▶ _WHAT THE TASK ASKS_: Include in the output exactly the lines from the opening of the data through the line containing "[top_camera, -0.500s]", and nothing more.

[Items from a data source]
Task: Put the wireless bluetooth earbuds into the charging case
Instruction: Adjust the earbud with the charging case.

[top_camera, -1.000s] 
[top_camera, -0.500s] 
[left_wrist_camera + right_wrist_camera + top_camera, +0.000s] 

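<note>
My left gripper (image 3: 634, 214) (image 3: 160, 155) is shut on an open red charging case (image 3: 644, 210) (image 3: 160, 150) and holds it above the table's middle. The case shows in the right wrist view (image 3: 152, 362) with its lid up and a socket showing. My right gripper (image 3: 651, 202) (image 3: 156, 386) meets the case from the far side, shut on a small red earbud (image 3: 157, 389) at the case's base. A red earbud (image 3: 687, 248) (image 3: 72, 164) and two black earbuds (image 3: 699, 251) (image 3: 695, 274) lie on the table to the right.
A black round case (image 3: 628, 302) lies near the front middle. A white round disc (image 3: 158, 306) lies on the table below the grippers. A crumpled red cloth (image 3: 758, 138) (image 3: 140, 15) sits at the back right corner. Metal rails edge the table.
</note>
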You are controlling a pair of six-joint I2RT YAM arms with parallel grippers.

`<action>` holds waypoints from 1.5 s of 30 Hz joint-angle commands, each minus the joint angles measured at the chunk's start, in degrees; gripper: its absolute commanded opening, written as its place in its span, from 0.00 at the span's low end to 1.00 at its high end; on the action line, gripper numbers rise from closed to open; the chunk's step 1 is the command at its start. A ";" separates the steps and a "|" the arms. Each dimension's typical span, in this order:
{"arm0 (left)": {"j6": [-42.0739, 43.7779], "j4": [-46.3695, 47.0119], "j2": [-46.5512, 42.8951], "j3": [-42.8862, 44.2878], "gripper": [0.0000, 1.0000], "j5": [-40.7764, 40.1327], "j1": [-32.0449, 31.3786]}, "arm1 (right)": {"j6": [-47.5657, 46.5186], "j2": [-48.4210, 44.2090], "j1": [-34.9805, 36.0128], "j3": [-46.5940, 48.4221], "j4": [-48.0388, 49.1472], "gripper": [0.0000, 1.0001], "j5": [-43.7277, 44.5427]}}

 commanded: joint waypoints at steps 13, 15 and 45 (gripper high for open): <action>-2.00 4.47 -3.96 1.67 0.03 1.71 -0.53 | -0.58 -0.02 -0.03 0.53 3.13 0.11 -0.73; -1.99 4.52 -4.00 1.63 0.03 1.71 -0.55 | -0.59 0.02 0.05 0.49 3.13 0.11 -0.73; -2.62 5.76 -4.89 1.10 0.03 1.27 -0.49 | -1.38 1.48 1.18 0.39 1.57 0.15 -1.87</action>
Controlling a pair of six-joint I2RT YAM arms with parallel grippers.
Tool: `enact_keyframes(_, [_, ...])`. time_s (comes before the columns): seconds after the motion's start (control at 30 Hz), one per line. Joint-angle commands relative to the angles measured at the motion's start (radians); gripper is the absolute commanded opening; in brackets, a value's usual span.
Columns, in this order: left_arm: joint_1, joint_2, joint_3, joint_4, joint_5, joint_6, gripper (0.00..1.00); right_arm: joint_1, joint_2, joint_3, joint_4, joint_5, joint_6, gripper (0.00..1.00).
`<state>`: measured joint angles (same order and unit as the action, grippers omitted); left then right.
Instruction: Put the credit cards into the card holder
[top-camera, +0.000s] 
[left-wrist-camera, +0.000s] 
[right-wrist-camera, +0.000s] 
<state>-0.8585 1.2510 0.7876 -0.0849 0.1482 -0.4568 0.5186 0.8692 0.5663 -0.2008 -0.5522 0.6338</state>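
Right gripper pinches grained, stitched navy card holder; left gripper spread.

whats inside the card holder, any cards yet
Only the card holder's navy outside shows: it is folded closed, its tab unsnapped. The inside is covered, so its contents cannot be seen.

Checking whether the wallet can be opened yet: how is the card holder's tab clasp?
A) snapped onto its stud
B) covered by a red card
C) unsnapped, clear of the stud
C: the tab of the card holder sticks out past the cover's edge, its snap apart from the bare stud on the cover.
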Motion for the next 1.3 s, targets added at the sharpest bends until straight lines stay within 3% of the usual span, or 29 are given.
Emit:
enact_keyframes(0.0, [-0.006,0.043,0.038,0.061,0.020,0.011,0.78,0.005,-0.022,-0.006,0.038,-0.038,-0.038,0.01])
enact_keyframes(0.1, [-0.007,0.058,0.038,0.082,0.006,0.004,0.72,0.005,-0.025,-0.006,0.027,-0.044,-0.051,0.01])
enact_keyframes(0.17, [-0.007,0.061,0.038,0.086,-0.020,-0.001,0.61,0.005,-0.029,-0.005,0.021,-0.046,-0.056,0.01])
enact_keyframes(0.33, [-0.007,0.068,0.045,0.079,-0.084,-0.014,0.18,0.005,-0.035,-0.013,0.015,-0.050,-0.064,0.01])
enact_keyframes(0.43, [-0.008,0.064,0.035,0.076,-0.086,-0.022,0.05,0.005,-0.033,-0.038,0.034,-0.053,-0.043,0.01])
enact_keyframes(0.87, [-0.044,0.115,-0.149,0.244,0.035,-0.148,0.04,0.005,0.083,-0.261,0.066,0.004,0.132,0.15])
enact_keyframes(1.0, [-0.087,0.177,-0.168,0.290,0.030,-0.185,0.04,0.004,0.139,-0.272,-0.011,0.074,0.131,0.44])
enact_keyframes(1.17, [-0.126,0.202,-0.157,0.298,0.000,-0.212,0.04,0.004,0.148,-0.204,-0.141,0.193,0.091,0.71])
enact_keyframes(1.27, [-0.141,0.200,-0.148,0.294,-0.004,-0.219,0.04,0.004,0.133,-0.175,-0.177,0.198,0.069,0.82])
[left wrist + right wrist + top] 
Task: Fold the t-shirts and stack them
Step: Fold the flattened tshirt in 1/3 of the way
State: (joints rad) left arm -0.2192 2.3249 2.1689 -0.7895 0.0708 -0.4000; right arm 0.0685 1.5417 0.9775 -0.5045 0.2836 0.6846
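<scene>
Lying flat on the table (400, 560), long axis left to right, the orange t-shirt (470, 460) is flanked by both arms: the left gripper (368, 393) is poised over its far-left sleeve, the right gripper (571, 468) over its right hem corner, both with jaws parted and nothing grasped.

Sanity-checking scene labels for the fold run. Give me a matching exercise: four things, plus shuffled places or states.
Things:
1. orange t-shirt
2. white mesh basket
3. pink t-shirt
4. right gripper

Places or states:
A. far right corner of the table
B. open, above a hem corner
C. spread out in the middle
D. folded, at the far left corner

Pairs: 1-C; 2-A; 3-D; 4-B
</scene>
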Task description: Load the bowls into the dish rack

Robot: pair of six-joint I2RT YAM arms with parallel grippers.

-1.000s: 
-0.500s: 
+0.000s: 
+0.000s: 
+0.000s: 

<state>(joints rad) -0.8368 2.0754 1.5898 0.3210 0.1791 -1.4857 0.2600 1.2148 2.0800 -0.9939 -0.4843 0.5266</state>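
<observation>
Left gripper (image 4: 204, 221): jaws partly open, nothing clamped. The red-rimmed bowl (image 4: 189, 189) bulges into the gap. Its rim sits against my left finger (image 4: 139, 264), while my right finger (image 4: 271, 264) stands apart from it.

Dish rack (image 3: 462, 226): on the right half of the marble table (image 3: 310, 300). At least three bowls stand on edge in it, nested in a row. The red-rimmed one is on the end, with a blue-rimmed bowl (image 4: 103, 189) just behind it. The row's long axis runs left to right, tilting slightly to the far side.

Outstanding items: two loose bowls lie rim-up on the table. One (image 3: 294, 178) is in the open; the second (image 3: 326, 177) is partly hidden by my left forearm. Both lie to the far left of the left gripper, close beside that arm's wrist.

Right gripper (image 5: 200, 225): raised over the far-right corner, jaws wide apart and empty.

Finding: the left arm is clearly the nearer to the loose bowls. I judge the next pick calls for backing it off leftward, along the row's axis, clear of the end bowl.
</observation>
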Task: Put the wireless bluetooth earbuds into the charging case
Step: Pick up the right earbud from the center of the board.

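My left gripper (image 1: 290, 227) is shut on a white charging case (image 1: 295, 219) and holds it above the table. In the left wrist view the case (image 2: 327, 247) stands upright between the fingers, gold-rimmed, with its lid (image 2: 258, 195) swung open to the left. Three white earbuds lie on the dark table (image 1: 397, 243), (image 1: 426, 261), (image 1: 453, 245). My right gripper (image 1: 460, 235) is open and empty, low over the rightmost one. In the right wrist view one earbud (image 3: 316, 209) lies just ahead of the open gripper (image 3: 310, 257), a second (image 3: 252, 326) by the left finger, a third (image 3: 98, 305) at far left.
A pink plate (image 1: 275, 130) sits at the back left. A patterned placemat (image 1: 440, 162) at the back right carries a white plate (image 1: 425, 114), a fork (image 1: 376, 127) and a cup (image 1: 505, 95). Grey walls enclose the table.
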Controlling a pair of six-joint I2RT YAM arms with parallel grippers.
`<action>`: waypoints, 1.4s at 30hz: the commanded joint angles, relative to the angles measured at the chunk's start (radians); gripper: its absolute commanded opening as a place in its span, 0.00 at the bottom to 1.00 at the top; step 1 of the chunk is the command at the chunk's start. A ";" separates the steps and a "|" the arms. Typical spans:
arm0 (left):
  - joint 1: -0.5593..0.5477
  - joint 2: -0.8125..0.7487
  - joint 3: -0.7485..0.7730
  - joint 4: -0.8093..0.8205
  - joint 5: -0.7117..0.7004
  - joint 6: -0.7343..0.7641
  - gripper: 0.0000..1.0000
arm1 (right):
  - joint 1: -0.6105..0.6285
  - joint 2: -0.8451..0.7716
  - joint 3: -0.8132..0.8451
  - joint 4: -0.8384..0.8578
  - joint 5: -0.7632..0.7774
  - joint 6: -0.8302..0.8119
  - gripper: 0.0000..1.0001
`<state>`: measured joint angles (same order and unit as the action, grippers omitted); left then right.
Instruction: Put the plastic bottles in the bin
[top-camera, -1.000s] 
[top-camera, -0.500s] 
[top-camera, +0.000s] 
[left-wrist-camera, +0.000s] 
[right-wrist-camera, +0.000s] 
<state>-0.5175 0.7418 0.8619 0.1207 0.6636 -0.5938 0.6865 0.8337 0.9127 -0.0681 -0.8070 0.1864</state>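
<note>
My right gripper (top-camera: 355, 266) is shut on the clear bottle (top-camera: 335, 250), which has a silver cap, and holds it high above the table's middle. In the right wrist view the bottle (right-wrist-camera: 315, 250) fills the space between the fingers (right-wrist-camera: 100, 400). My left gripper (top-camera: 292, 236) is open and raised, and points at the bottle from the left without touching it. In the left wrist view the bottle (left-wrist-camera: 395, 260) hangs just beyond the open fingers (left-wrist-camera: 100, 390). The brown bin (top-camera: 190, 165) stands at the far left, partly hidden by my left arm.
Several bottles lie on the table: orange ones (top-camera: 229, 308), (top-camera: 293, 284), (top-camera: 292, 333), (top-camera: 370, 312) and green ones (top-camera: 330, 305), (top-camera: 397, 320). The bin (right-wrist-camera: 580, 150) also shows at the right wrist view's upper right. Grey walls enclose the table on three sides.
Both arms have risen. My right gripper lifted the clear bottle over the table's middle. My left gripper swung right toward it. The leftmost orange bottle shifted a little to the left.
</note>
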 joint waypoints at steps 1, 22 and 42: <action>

▶ _RESPONSE TO THE EXERCISE_:
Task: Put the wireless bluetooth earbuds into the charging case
Instruction: Adjust the earbud with the charging case.

[top_camera, -1.000s] 
[top_camera, -0.500s] 

This output is complete, and the exercise is done.